Gubernur BI Perry Warjiyo menjelaskan, keputusan suku bunga tersebut sudah dilakukan secara terukur, sebagai langkah lanjutan untuk secara front loaded, preemptive, dan forward looking memastikan terus berlanjutnya penurunan ekspektasi inflasi. “Sehingga inflasi inti tetap terjaga dalam kisaran 3 persen plus minus 1 persen,” jelas Perry.

Kebijakan suku bunga bank sentral diharapkan tidak cepat-cepat ditransmisikan oleh perbankan. Karena untuk mendorong pertumbuhan ekonomi, di tengah meningkatnya daya beli masyarakat. Selain itu, Perry juga menyebut bahwa dengan kenaikan suku bunga kebijakan hingga 5,5 persen diharapkan dapat mendorong investasi asing untuk masuk.

Sementara sepanjang 2022, BI mengatakan inflasi sebesar 5,51 persen (year-on-year/yoy) cukup terkendali. BI menilai kenaikan inflasi 2022 terjadi akibat kenaikan harga bahan bakar minyak (BBM). Berdasarkan data Badan Pusat Statistik (BPS), Inflasi pada Desember 2022 tercatat menjadi 0,66 persen (month-to-month/mtm) sehingga inflasi 2022 menjadi 5,51 persen (yoy). Realisasi tersebut meningkat dibandingkan inflasi 2021 sebesar 1,87 persen (yoy).

“Inflasi 2022 lebih tinggi dari sasaran 3,0+1 persen, terutama dipengaruhi oleh dampak kenaikan BBM bersubsidi pada September 2022,” ujar Direktur Eksekutif Departemen Komunikasi BI Erwin Haryono, Selasa (3/1/2023).
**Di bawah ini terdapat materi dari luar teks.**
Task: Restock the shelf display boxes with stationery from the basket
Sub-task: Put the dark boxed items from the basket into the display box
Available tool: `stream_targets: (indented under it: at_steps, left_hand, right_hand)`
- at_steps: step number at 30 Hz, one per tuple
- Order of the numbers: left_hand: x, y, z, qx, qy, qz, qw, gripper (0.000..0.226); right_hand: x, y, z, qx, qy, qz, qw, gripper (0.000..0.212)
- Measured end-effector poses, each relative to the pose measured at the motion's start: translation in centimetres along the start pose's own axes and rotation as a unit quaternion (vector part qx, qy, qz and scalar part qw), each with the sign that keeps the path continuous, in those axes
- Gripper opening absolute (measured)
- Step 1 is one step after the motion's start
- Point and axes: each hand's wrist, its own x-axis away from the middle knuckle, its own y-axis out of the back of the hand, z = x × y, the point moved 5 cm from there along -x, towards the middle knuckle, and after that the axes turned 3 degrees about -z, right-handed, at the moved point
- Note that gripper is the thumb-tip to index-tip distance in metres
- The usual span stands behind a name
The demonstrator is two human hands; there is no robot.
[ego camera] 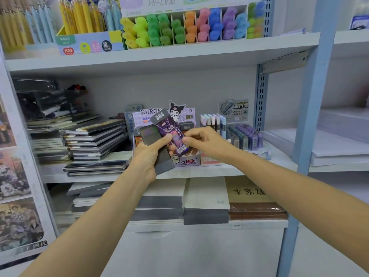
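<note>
My left hand (148, 156) grips a small stack of flat dark grey stationery packs (153, 142), thumb pressed on top. My right hand (201, 139) pinches the purple pack (171, 130) at the front of that stack, between thumb and forefinger. Both hands are held in front of the Kuromi display box (187, 159) on the middle shelf, which hides most of its inside. A few grey packs stand in the box behind my right hand. The basket is out of view.
Piles of notebooks (93, 140) lie left of the box. A pen display (239, 134) stands to its right. Highlighters (189, 27) and pens fill the upper shelf. Paper pads (205, 198) lie on the lower shelf. A blue upright (311, 96) borders the right.
</note>
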Motion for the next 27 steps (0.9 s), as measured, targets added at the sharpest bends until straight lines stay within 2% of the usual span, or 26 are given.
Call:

Dia mengatakan berbagai perkembangan bulanan menunjukkan inflasi pascakenaikan harga BBM kembali terkendali tercermin pada ekspektasi inflasi dan tekanan inflasi yang terus menurun dan lebih rendah dari prakiraan awal. Menurutnya, perkembangan inflasi yang terkendali tidak terlepas dari pengaruh positif dari sinergi kebijakan yang makin erat antara Pemerintah Pusat dan Daerah, BI, serta berbagai mitra strategis dalam menurunkan laju inflasi, termasuk mengendalikan dampak lanjutan penyesuaian harga BBM.